Do końca lipca rząd ma czas na decyzję w sprawie zmiany granic miast i gmin. Te pierwsze argumentują najczęściej, że muszą się rozrastać, a gminy wiejskie oponują, bo mogą stracić podatników. Przesunięcia budzą zazwyczaj duże emocje zarówno wśród samorządowców, jak i mieszkańców.
Tegoroczny projekt rozporządzenia był już opiniowany przez Komisję Wspólną Rządu i Samorządu Terytorialnego (KWRiST), ale w poniedziałek MSWiA opublikowało jego zmienioną wersję. Dlatego dokument był w środę ponownie przedmiotem dyskusji.

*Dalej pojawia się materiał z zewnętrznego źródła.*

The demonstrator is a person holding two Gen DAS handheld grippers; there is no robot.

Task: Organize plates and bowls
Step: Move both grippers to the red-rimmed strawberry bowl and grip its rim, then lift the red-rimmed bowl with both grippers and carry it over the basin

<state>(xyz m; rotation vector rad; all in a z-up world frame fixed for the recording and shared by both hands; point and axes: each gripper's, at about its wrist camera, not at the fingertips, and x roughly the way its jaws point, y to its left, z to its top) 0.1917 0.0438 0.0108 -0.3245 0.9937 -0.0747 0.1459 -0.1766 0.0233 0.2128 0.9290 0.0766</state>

Wiceszef MSWiA Tomasz Szymański poinformował, że Rada Ministrów rozpatruje poprawki do najnowszego projektu rozporządzenia.

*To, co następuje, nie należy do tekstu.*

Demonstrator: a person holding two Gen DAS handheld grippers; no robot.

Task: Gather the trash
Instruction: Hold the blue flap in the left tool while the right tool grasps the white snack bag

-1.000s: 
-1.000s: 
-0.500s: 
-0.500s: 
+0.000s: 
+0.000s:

– Mam nadzieję, że do dzisiaj temat zostanie ostatecznie rozstrzygnięty i do jutra przedmiotowe rozporządzenie zostanie ogłoszone – wskazał.
Wójt gminy Purda Teresa Chrostowska podkreśliła, że nie ma żadnych przesłanek prawnych ani merytorycznych do roszczeń gminy Olsztyn w stosunku do terenów inwestycyjnych, które – jak powiedziała – są ważne dla rozwoju tej niewielkiej wiejskiej gminy.
– W żadnym aktualnym dokumencie strategii dotyczącym Olsztyna nie ma żadnego zapisu o konieczności lub potrzebie poszerzenia granic – zaznaczyła.
Wójt gminy Nowa Wieś Lęborska Szymon Medalion podkreślił, że strona, którą reprezentuje, została pominięta w dialogu w sprawie zmian granic.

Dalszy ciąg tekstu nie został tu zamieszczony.